AS WRITERS, WE MAY FIND we want to access our inner depths. Perhaps we need to discover what it is we truly want to say. Or maybe we find our work sounding stale, predictable, even clichéd. At such times, if tarot’s Moon were your writing coach, she’d counsel quiet and self-reflection. She’d suggest you allow your dreams to arise—as she does—in both the sky of your mind and in the quiet pond of your imagination. She’d ask you to contemplate your dreams and your writing by candlelight … or by her own white moth light.

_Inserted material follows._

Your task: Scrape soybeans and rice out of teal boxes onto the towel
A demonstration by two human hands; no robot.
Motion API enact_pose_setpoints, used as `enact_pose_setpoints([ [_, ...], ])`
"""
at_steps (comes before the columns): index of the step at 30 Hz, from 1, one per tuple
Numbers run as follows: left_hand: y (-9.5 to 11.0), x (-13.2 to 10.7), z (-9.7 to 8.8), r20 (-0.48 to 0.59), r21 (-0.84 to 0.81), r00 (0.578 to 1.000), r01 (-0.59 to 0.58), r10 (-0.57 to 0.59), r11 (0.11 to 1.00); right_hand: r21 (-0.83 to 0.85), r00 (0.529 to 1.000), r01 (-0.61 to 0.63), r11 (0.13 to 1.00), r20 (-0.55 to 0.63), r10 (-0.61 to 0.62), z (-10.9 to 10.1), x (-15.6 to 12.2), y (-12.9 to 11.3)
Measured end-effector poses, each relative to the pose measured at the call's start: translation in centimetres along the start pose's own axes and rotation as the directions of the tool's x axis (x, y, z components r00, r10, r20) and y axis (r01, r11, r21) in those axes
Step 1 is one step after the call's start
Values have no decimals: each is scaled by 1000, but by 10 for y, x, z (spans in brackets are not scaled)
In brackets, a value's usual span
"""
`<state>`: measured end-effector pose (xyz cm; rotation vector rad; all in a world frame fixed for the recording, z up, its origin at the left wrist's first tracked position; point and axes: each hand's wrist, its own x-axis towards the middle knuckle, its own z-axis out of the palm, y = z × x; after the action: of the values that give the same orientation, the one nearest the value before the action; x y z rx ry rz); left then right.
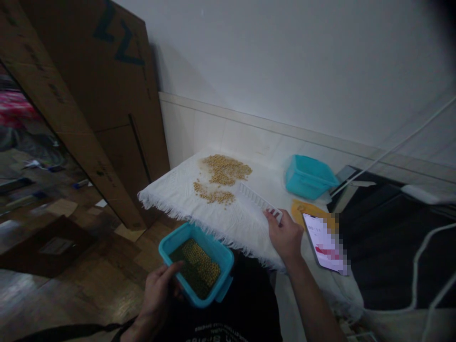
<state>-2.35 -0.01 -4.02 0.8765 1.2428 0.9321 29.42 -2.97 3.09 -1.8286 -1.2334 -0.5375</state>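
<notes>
My left hand (162, 287) grips the near left rim of a blue plastic tub (228, 259), its thumb over the edge. In the tub lie yellow soybeans (204, 261) beside small dark green beans (194, 280). The tub is held just below the fringed edge of a white cloth (171, 185). My right hand (285, 232) is closed on one end of a white slotted plastic strip (254, 195), whose far end points at the beans on the cloth. Loose soybeans (226, 170) are spread there in a larger patch and a smaller nearer one.
A second blue tub (308, 178) stands at the back right by the wall. In front of it are a yellow-orange item (299, 209) and a phone (326, 244) with a lit screen. White cables (415, 266) cross the right side. A tall cardboard box (121, 95) stands at left.
</notes>
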Motion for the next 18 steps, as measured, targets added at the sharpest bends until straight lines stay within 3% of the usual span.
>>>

While the Moon knows our inward travels may be fraught with misdirection and mystery, she trusts us to find our way through the dark, face what we discover there, and interpret our nighttime experiences in ways that will illuminate our waking lives and bring deeper wisdom to our creative work. If we explore our depths, rather than fretting about how to monetize our writing dreams too soon, she believes that what we bring forth under her gentle glow will emerge a-shimmer with the magic of our own inner light.
Tarot writing prompts
Taking a page from the Moon’s pillow book, try any of these exercises to dive deep into a character’s dreams … our your own.
1) Keep a dream journal for a month, a “moon.” (Take a look at this PSYCHOLOGY TODAY article for suggestions on how to do so.) At the end of the month, review your journal and see if any silvery, moonlit story ideas emerge.
2) Delve into a character’s psyche by keeping a dream journal for her! Let her reveal her hidden self to you through her dreams.
3) Moon-mapping: Write about an incident, fictional or otherwise, according to the phases of the moon.
- New moon: the incident’s inception, its seed, how it starts
- First quarter: how the incident gains traction, its early developments
- Full moon: how the incident fulfills its initial promise (or threat)
- Last quarter: how the incident and its effects wane
- Dark of the moon: like the tide pulling back the ocean to reveal an altered shore, write about what’s left after it’s all over.
4) Write a scene that takes place in broad daylight. Rewrite the scene so it takes place by the barest gleam of the new crescent moon. What’s different?
5) Write a scene in which your character dreams about a situation from her waking life. Of course, dream-fashion, her sleeping self distorts the situation—but in a way that reveals a truth she hasn’t permitted herself to see till now. She wakes, journals about her dream—or tells it to someone—and then acts on the realization her dream has delivered to her. You, writer, take it from there.